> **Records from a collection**
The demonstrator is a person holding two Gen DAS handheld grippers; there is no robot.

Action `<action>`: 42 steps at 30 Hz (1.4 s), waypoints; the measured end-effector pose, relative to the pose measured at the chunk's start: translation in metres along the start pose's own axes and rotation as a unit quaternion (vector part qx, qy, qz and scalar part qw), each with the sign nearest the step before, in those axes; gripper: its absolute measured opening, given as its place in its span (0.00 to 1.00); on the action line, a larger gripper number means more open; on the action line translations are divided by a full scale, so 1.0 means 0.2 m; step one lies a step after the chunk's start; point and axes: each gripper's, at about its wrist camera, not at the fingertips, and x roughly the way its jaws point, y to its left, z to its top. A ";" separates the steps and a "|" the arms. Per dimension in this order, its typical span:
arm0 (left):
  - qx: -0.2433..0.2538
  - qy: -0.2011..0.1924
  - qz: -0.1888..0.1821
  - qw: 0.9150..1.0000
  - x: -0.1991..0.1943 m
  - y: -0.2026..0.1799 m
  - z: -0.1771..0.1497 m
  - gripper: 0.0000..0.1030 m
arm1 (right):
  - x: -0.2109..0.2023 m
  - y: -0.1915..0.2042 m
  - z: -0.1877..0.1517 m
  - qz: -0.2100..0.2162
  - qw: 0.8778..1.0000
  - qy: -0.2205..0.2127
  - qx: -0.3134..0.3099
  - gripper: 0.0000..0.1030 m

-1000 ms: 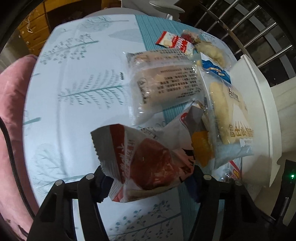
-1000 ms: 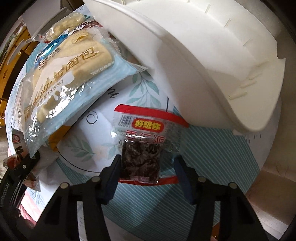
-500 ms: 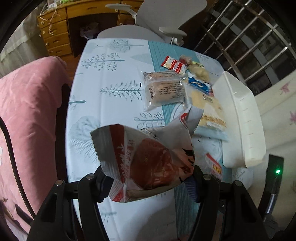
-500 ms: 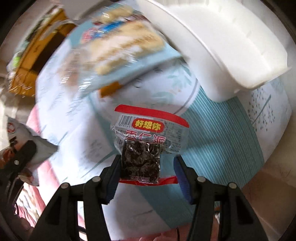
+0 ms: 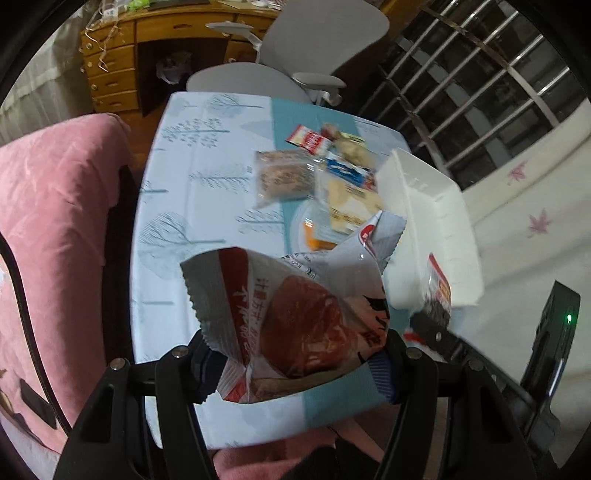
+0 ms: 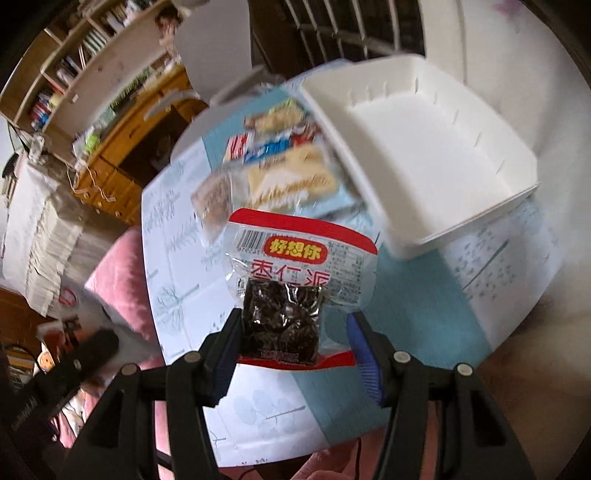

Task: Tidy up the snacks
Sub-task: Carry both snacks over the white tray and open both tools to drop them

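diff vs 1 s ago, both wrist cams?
Both tongs rose from the table, carrying their packets up: the left tongs the red meat snack bag, the right tongs the dark date packet. More of the room and the white bin now shows. Grips unchanged; remaining snacks lie where they were.

Grippers: two, left (image 5: 295, 363) and right (image 6: 293, 349), one packet each (image 5: 295, 317) (image 6: 295, 291). Bin (image 6: 424, 155): one. Table packets (image 6: 291, 177): maybe five, blurred. Chair (image 5: 317, 33): one.
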 end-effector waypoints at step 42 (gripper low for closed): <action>-0.028 0.023 -0.046 0.998 0.73 -1.32 0.17 0.75 | -0.11 -1.03 1.02 0.023 0.990 0.054 -0.128 0.62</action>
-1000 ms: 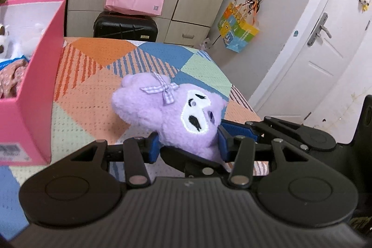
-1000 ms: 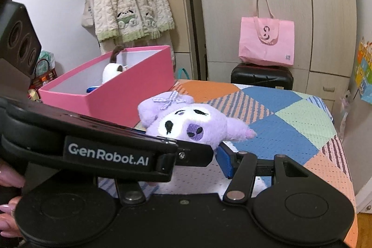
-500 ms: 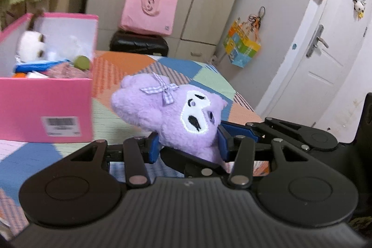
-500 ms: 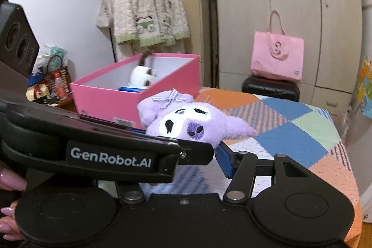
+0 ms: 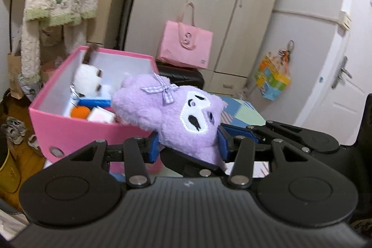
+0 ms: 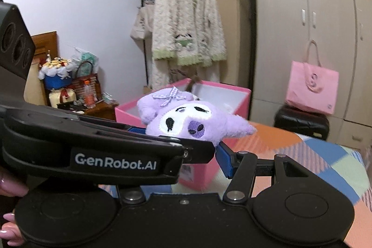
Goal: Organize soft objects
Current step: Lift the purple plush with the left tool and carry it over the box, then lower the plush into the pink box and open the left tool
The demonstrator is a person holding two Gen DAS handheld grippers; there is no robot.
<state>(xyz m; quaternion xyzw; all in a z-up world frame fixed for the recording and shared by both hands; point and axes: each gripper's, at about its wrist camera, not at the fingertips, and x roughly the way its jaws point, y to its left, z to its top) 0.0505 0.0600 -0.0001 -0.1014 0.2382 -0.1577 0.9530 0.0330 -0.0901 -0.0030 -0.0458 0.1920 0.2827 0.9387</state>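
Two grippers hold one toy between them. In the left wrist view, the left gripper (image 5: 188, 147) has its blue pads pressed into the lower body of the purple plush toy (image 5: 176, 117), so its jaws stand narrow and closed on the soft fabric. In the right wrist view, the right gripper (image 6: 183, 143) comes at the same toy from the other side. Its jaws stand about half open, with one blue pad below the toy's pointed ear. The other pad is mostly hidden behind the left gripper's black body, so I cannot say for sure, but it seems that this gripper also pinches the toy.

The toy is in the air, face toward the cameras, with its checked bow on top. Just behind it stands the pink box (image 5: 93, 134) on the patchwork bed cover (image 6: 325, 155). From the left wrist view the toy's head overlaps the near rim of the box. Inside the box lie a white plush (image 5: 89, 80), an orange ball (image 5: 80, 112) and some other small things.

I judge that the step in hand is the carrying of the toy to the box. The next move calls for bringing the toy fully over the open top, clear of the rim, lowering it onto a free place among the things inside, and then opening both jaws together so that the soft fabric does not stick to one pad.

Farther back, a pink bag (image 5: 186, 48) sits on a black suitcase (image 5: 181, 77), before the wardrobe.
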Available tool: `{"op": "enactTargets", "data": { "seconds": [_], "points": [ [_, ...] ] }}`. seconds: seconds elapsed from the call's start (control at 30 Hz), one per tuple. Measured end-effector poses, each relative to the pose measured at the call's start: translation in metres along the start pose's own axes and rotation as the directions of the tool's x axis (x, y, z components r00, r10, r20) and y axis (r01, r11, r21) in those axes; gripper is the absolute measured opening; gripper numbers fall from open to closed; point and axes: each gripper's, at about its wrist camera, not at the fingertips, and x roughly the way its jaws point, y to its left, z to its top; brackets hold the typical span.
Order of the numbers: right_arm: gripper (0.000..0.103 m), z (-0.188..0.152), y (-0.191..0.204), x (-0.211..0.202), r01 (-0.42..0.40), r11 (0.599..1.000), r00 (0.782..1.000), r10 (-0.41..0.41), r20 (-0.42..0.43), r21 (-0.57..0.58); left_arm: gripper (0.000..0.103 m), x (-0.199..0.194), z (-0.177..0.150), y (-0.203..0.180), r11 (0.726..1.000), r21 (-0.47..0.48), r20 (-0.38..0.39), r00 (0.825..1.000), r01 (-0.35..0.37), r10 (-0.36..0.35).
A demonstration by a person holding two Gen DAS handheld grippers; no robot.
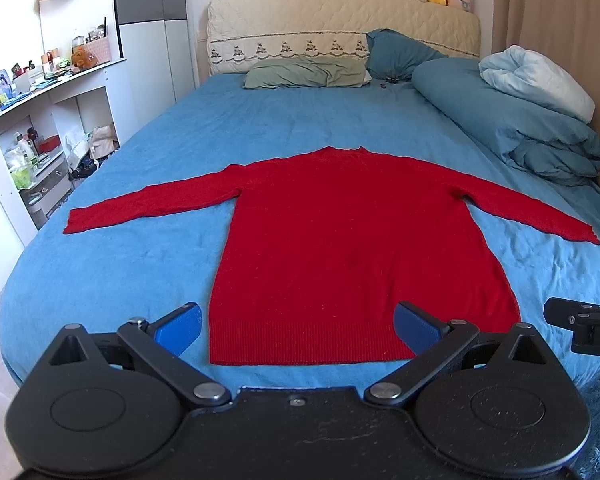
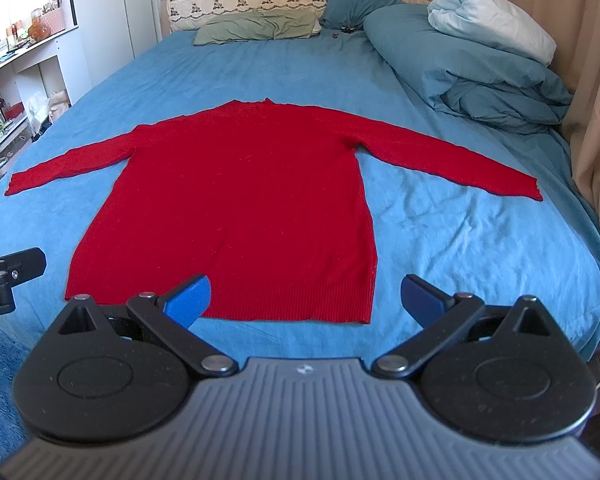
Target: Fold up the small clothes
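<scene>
A red knit sweater (image 1: 340,240) is seen spread flat on the blue bedsheet (image 1: 140,264), left sleeve (image 1: 140,208) and right sleeve (image 1: 540,212) stretched wide, hem nearest the cameras; no fold is yet made, so the whole task is judged to remain. The left gripper (image 1: 298,328) is held above the hem, fingers spread wide and empty. The right gripper (image 2: 306,300) is likewise held spread over the hem's right corner, nothing touched.
</scene>
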Motion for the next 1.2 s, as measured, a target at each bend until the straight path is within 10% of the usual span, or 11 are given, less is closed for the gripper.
{"op": "enactTargets", "data": {
  "seconds": [1.2],
  "points": [
    [0.103,-0.0027,0.0013,-0.0007,-0.002,1.000,1.000,0.002,0.008,-0.002,0.103,-0.0034,-0.0002,0.0007,1.000,0.004,0.005,1.000,-0.011,0.011]
  ]
}}
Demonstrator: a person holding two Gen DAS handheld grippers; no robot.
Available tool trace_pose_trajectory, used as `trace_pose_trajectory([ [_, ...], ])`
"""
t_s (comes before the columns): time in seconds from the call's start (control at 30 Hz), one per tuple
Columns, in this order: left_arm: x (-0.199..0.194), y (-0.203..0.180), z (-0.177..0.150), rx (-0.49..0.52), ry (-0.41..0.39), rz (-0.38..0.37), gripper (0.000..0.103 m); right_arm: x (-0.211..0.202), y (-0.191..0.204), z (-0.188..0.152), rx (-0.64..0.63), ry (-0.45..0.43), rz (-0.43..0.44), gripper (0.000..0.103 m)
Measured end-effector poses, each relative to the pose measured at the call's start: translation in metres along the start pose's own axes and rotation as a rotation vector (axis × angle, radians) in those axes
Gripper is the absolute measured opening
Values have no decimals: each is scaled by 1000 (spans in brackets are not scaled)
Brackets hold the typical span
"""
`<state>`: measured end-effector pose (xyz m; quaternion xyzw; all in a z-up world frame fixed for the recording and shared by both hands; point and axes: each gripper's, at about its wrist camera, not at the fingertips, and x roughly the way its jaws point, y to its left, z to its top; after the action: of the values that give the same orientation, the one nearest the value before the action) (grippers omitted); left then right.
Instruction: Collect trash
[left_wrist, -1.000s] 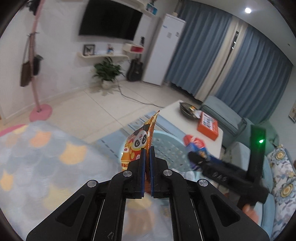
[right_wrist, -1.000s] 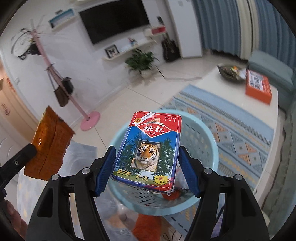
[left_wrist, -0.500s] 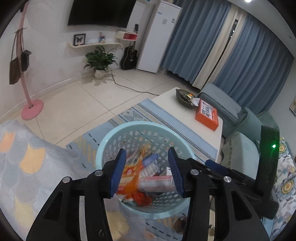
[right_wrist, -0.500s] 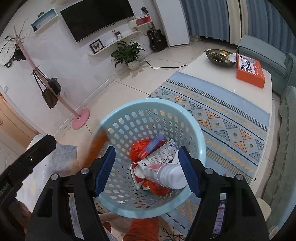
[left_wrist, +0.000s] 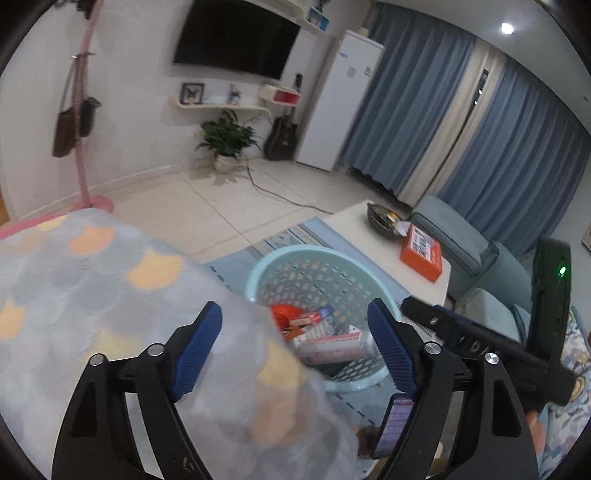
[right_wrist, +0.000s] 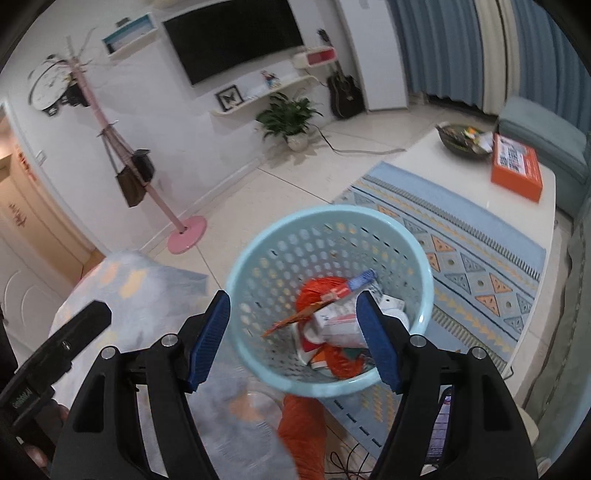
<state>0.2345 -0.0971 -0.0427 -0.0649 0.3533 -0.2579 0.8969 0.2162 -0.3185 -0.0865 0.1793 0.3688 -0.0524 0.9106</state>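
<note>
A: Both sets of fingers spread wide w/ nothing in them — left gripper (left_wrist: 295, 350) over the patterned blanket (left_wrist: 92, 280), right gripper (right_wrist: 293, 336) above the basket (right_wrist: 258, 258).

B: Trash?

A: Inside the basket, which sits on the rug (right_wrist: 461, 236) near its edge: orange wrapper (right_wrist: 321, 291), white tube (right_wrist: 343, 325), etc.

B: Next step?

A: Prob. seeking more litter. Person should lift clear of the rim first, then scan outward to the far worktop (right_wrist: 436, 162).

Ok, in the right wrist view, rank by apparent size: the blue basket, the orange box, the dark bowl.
1. blue basket, much nearer the camera
2. orange box
3. dark bowl, close to the box in apparent size
</note>
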Motion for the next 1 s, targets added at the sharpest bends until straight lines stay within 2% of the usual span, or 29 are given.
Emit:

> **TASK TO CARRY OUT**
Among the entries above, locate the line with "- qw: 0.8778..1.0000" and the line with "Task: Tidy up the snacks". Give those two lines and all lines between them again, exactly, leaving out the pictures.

> **OUTPUT FOR THIS EXERCISE**
  - qw: 0.8778..1.0000
  - qy: -0.2205..0.2127
  - qx: -0.3134..0.3099
  - gripper: 0.0000..0.1030 m

-1000 ms: 
-1000 ms: 
-500 ms: 
-500 ms: 
+0 ms: 
+0 ms: 

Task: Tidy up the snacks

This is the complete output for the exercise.